De acordo com o professor de biomecânica da Universidade de Hull, Roland Ennos, as árvores podem ajudar a fornecer resfriamento de duas maneiras: pela transpiração e providenciando sombra. Ennos alega que a maior parte do poder de resfriamento das árvores é um resultado do sombreamento.
O calor é relacionado à quantidade de radiação eletromagnética que o ser humano emite e absorve ao seu redor. As árvores, nesses casos, são capazes de bloquear até 90% da radiação solar, aumentando a quantidade de calor que o ser humano perde para o ambiente ao resfriar o solo. Assim, a sombra das árvores é capaz de reduzir a temperatura ambiente entre sete a 15ºC, dependendo da latitude do local.
Porém, os benefícios da despavimentação não são limitados apenas às árvores. A cobertura vegetal e a implementação do solo natural já oferecem inúmeros benefícios à população.
Benefícios da cobertura vegetal em áreas urbanas e da despavimentação
De acordo com o grupo da Depave, os benefícios da vegetação urbana incluem:
- Resfriamento de residências e escritórios, protegendo a população contra raios solares e ventos fortes.

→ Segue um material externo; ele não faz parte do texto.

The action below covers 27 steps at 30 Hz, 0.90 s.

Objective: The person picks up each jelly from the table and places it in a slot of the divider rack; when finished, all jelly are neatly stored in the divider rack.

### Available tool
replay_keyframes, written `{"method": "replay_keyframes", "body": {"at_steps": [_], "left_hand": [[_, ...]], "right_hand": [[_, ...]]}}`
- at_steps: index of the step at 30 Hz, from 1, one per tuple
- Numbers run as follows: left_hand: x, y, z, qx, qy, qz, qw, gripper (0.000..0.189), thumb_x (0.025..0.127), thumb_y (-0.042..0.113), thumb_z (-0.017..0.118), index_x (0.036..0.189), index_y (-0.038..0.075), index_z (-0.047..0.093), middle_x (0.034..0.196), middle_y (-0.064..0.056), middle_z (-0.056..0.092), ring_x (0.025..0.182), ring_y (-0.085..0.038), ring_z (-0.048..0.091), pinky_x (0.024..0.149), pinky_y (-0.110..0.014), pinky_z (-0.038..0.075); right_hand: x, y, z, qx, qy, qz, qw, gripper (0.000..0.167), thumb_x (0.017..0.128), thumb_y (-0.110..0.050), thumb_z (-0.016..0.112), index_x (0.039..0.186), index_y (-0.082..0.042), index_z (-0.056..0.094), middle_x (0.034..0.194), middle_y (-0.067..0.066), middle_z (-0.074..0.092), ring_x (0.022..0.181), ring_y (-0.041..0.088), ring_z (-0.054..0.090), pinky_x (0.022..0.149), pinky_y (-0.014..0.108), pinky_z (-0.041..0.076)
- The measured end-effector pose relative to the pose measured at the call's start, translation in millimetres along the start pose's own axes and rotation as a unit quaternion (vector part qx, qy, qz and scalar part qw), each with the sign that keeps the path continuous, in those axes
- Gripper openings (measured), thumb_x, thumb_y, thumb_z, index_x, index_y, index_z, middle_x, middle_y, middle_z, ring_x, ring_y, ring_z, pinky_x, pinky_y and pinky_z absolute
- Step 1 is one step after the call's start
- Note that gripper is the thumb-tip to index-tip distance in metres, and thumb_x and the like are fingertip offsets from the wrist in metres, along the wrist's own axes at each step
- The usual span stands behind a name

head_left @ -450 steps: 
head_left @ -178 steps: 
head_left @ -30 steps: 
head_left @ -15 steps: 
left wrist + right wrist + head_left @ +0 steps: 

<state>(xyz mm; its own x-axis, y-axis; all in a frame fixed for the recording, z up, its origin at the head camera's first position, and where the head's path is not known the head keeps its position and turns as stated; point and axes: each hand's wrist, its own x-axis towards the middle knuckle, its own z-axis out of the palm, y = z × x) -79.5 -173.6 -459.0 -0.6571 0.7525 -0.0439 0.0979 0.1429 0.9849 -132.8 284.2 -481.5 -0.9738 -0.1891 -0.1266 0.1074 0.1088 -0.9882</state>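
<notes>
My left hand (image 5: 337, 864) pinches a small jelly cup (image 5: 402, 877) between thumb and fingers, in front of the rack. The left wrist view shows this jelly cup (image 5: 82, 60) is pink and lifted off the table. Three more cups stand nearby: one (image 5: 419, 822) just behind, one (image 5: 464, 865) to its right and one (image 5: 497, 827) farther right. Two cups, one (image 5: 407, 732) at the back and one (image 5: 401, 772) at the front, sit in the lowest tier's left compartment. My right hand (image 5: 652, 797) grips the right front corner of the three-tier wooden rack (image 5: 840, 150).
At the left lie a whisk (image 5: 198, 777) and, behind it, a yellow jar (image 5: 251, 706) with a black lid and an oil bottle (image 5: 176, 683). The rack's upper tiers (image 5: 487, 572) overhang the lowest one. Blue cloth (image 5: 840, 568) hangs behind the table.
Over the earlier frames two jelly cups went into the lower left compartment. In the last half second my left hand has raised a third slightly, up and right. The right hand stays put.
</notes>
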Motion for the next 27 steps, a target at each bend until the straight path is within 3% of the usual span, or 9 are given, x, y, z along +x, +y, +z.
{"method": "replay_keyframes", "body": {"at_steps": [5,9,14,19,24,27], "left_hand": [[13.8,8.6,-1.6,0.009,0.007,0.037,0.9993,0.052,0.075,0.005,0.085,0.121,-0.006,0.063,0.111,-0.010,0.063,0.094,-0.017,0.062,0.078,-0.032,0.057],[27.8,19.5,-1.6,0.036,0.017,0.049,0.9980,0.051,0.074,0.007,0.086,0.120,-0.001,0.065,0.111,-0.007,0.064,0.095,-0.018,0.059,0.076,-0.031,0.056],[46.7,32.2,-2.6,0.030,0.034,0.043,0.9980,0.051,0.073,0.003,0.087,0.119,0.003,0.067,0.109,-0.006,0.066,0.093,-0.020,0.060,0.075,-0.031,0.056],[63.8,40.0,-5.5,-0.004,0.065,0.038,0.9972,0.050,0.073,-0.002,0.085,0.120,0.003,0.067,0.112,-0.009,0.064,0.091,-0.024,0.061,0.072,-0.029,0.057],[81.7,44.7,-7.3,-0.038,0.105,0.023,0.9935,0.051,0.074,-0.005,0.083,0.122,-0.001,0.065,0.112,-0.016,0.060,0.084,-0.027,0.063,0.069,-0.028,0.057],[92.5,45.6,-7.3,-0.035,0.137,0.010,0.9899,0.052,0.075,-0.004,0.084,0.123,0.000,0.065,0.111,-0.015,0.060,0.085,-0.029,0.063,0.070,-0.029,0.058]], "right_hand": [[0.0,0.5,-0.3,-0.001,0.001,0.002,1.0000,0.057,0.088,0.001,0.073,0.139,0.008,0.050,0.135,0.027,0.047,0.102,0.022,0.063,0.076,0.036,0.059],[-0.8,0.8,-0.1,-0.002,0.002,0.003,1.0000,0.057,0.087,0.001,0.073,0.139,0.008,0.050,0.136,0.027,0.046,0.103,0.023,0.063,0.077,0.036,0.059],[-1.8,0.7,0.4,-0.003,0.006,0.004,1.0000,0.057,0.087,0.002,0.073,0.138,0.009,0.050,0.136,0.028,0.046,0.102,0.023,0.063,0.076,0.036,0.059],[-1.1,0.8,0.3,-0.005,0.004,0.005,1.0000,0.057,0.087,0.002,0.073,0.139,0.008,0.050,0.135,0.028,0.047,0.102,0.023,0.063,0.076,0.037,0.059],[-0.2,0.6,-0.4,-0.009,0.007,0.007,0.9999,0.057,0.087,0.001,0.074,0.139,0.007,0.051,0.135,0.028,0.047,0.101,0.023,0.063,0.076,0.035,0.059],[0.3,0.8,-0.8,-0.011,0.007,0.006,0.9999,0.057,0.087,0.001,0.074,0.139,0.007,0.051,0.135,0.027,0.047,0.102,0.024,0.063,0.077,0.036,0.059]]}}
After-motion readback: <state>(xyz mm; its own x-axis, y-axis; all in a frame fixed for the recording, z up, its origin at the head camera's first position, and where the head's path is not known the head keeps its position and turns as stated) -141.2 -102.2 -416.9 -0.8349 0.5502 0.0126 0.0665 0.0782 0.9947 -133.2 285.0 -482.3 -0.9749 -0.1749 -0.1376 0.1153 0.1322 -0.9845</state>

- Resfriamento ambiental pela evapotranspiração da chuva nas folhas.
- Melhoria estética das áreas e benefícios psicossociais associados à vegetação.
- Melhorar a qualidade do ar removendo partículas poluentes e dióxido de carbono do ar enquanto produz oxigênio.
- Privacidade visual e redução do ruído da rua.
- Restauração do habitat local para pássaros, insetos e outros animais selvagens.
- E se a terra previamente pavimentada for utilizada para agricultura, isso fornece alimentação e nutrição aos residentes locais.
Veja abaixo o vídeo, em inglês, do grupo Depave e como os voluntários da organização conseguiram transformar um estacionamento abandonado em uma área verde comunitária:
Projetos de despavimentação no mundo
O grupo Depave foi responsável pela despavimentação de mais de 33 mil m² de asfalto somente em Portland desde 2008 – uma área equivalente a quase quatro campos e meio de futebol americano. Katherine Rose, diretora de comunicação e engajamento da organização, diz que os esforços de seu grupo significam que aproximadamente 24,5 milhões de galões de água da chuva são desviados da entrada em bueiros a cada ano.
Uma ONG do Canadá, a Green Venture, foi inspirada pelo movimento e instalou campanhas de despavimentação na cidade de Hamilton, onde voluntários começaram a inserir jardins em miniatura repletos de árvores nativas em um distrito.
“Antes, era um lugar por onde você tentava passar rapidamente. Agora há lugares onde você pode parar ou conversar”, disse Giuliana Casimirri, diretora executiva da Green Venture à BBC.
Em Hamilton, as inundações podem fazer com que o esgoto se misture ao escoamento que flui para o Lago Ontário, a fonte de água potável da cidade. Portanto, esses e outros métodos usados para aumentar a permeabilidade da área foram amplamente explorados.
Além disso, em Leuven, Bélgica, só em 2023, líderes do projeto de adaptação climática Life Pact de Leuven, estimam que a remoção de 6.800 m² de revestimento duro permitiu a infiltração de mais de 1,7 milhão de litros de água no solo.
Como implementar esses projetos?
Apesar de existirem voluntários que produzem obras de despavimentação em suas casas ou com autorização do governo em áreas específicas, acredita-se que o movimento possa ser mais eficiente através do impulsionamento de regulamentações oficiais.
“Com as mudanças climáticas, os eventos climáticos extremos de chuva vão aumentar e, portanto, [a despavimentação] não é algo bom de se ter – é uma necessidade”, explica Casimirri, da Green Venture.
“Vamos precisar de uma escala de investimento que tenha muito mais zeros”, diz Thami Croeser, da Universidade RMIT, Centro de Pesquisa Urbana de Melbourne.
“Os esforços comunitários em calçadas e ruas locais com permissão são fantásticos”, acrescenta, “mas é ainda melhor pensar na despavimentação e na ecologização como a introdução de um novo tipo de infra-estrutura em uma cidade.